Building pull-out shelves for your kitchen cabinets is a moderate-difficulty carpentry task that is a great project for those with some carpentry skills who are looking to branch out, and improve the look and usability of their kitchen in the process.
Step 1 - Take Measurements for Your Pull-out Shelves
Create two-inch high cleats to bring the drawer sides away from the hinge of the cabinet door, so that it can properly open and the drawer will slide in and out easily. This process is called furring. To determine the appropriate thickness for your cleats, put the drawer slide in place inside of the cabinet and extend the inner rail. Put it as close to the cabinet's door hinge as it can get without actually touching it.
Measure the gap between the side of the cabinet and the drawer slide to determine how thick your cleats should be. Cut your cleats to match the depth of your cabinet (before the hinge), the measurement of the gap necessary to properly open and close your cabinet, and the two-inch rise of your drawer slides.
Put the cleats in position against the sides of the cabinet and measure between them, taking off one inch to compensate for the thickness of the drawer slides. This measurement will determine the width of your shelving, including the frame. The depth will equal the same length as the drawer slides.
You should now have the dimensions for your shelf's width and depth. Subtract 1 1/2 inches from the width and depth to get the size for your shelf's bottom.
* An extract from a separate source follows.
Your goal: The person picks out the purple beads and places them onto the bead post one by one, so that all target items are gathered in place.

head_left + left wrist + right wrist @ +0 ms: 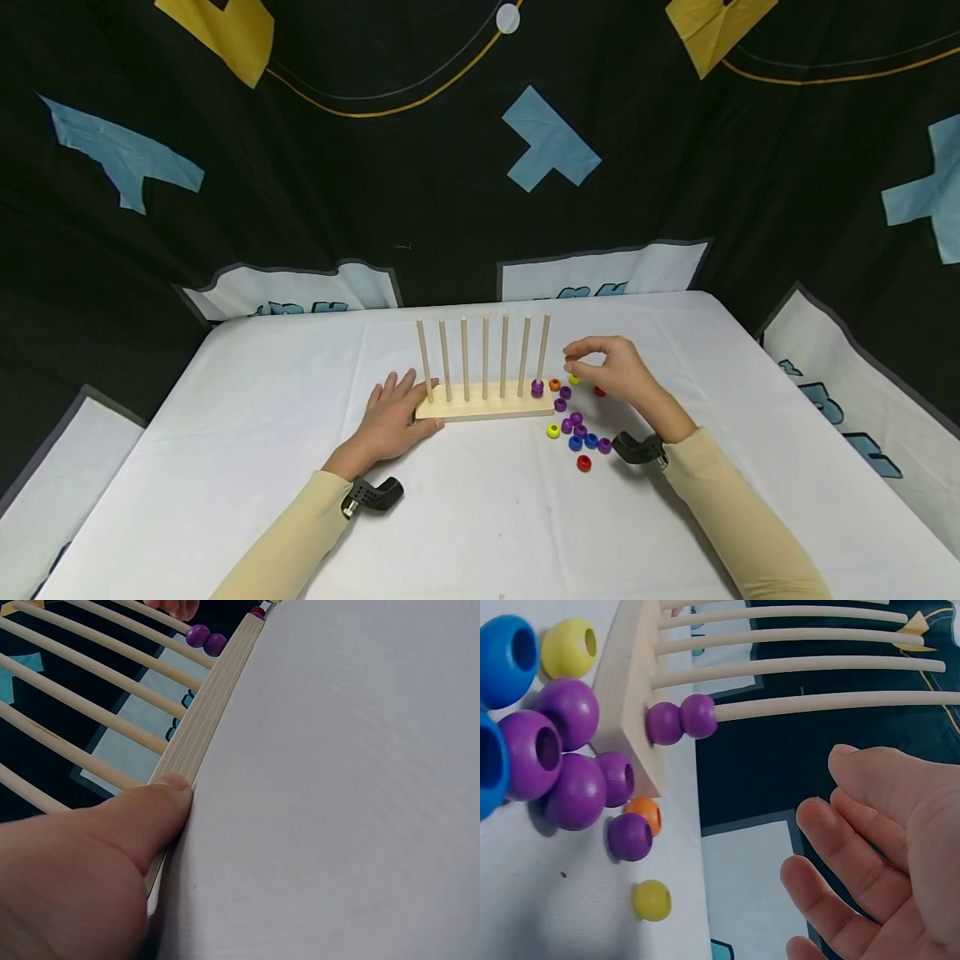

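A wooden peg rack (pixel 480 406) stands on the table, several upright pegs rising from its base. My left hand (pixel 386 423) holds the base's left end, thumb (pixel 161 806) along the front edge and index finger at the back. Two purple beads (pixel 681 720) are threaded at the foot of the rightmost peg. Right of that peg, my right hand (pixel 617 369) hovers above the loose beads, thumb and fingers loosely bent. Nothing shows between its fingertips in the right wrist view. Under it lie a yellow bead (pixel 652 901), an orange bead (pixel 554 385) and a red bead (pixel 599 391).
Loose purple beads (pixel 581 431), blue beads (pixel 591 441), another yellow bead (pixel 553 431) and another red bead (pixel 583 463) lie scattered by the rack's right end. A white cloth covers the table (pixel 480 517); a dark curtain (pixel 420 192) hangs behind.
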A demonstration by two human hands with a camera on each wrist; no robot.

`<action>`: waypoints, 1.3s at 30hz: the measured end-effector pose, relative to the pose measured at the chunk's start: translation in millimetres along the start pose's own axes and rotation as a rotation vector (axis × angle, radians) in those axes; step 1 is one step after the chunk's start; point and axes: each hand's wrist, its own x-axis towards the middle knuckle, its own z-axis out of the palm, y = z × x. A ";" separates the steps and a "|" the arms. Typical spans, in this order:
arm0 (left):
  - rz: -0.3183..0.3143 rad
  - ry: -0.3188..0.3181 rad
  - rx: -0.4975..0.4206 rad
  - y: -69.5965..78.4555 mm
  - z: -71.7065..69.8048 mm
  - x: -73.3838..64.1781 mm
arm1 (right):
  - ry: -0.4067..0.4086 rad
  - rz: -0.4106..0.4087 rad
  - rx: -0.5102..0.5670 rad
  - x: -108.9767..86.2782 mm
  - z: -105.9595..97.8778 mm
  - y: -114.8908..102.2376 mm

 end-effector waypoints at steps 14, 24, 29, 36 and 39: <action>-0.006 0.005 0.000 0.2 1.3 2.7 | -0.034 -0.006 0.011 -2.2 7.2 15.1; 0.002 0.013 0.003 0.4 0.2 2.0 | -0.061 -0.032 -0.032 -2.7 13.3 27.4; 0.003 0.014 0.005 0.3 0.3 1.9 | -0.087 -0.018 -0.029 -2.0 17.0 32.1; -0.002 0.011 0.004 -0.8 0.5 1.9 | -0.115 0.001 -0.039 -0.1 22.9 35.6; -0.004 0.010 0.006 -1.2 0.6 1.8 | -0.122 -0.014 -0.049 0.3 25.1 36.6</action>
Once you have these measurements, it's time to head to the hardware store for your wood. You will need four 1 x 3s for the frame, and ¾-inch plywood for the bottom of the drawer. The side cuts must be the same length as the drawer bottom, and the front and back cuts must be 1 1/2 inches longer to evenly cover the side pieces.
Step 2 - Build the Pull-out Shelves
Firmly clamp the two side cuts and the back cut to the bottom so that all pieces are flush with the bottom edge of your plywood. Drill screw holes through the 1 x 3s that extend into the plywood, placed every six to eight inches. Then drill two additional holes, one at each end of the drawer back where it will overlap the sides.
Attach the sides to the bottom with glue and drywall screws, then do the same with the back drawer piece to attach it to the plywood and to the sides. Once the sides and back have dried, repeat the process used on the back drawer side with the front piece.
Step 3 - Finish
In a well-ventilated area, take your spray-on finish and a pair of goggles. Apply the spray-on finish to the new pull-out cabinet shelves. Have a rag handy in case there are drips or pools of lacquer. Let the lacquer dry for 30 minutes to an hour, then sand with a fine-grit sandpaper to smooth out the finish.